His smile faded. "I never claimed to be innocent," he said. "How can I be? I wasn't born knowing right from wrong, and I'm still trying to figure it out as I go. All I know is"—he gestured out at the sea—"I like the living world of Light and Song, and I'd rather it spin on. I'm not perfect. I never claimed to be. But I needed to get your attention—while avoiding theirs. So…" He shrugged. "I suborned one of Zion's more powerful Shards, nailed myself to the poor bastard it was going to take over, and took its—and his—place. As far as I've been able to tell, Zion never noticed."
"You knew I'd come?" I asked. "How?"
"Well, not you specifically," said Abaddon. "But someone, yes. After all, they sent the Istari over when you were having your tantrum. They sent an army when Melkor threw his. How could they not respond to someone as blatant as Zion?"
"I… suppose that's fair," I admitted. "Well, you have my attention. What now?"
He looked me in the eye and chuckled. "Honestly, I was expecting to have to explain things to someone just over from the West," he said. "That… doesn't seem to be necessary now. We're on the same page, I think. Dagor Dagorath is on its way. This, the battle for Earth Bet and its surrounding worlds—this will be its first skirmish."
I nodded. It wasn't a surprise, but it was nice to have confirmation from someone who would know. "There are more like Zion and Eden," I observed.
"Oh, hundreds," agreed Abaddon. "At least. Across thousands of worlds. And many more things like them, but lesser. The servants of the Silence are just as numerous and varied as those of the Song."
I grimaced. "I'm going to have to do something about that, aren't I?"
"Maybe," said Abaddon. "If you survive Zion, that is. Which, let's not kid ourselves, isn't a foregone conclusion."

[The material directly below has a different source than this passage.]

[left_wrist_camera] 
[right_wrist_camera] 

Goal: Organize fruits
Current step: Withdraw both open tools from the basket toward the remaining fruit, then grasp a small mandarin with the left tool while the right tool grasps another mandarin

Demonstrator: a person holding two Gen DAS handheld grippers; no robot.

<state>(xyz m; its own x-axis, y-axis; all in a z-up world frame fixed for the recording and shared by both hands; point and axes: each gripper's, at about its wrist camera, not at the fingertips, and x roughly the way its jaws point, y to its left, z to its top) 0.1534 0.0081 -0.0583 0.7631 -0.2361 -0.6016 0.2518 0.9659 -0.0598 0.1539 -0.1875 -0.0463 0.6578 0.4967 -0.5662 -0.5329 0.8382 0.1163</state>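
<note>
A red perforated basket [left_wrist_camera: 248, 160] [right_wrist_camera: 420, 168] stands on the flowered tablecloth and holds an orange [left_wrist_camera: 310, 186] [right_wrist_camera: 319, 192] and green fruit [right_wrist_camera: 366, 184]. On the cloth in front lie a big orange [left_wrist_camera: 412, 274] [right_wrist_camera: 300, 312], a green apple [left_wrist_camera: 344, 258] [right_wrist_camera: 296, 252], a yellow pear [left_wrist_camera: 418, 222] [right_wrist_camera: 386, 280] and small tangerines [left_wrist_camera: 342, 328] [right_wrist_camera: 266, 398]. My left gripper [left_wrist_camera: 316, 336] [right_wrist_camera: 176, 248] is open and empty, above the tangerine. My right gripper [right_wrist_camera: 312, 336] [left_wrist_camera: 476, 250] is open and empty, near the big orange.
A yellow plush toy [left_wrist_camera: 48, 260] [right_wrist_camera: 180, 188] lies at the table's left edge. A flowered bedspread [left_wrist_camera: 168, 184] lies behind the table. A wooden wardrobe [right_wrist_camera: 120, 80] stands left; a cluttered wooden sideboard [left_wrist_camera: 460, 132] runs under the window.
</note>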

"True enough." I took a deep breath. "I promised my girlfriend I'd be back in an hour. That means I need a way out of here. Is there a door, or do I need to make one?"
"Won't be necessary," Abaddon reassured me. "I'll head out. We'll meet again, I expect."
"I expect so," I said.
He grinned, starry eyes somehow flashing. "See you at the end of the world, Mairë."
Suddenly, I was standing in a flat, barren plain. Several hundred feet away, I could see where the blasted land gave way to grass, and standing on that grass, I could see Sophia.
She disappeared in a burst of shadow, and reappeared in my arms. "Fuck," she muttered. "Don't do that again, Taylor. Please."
"I won't," I promised. "I very much doubt I'll need to."
"He's gone then?" she asked. "Dealt with?"
"Yes," I said. "It turns out he—"
"Explain on the ship," Sophia interrupted, though not without an apologetic look. "I just got pinged by Dragon a few minutes ago. She's coming to pick us up."
I frowned. "What's happened?"
"The Slaughterhouse Nine have shown up," she said. "In San Francisco."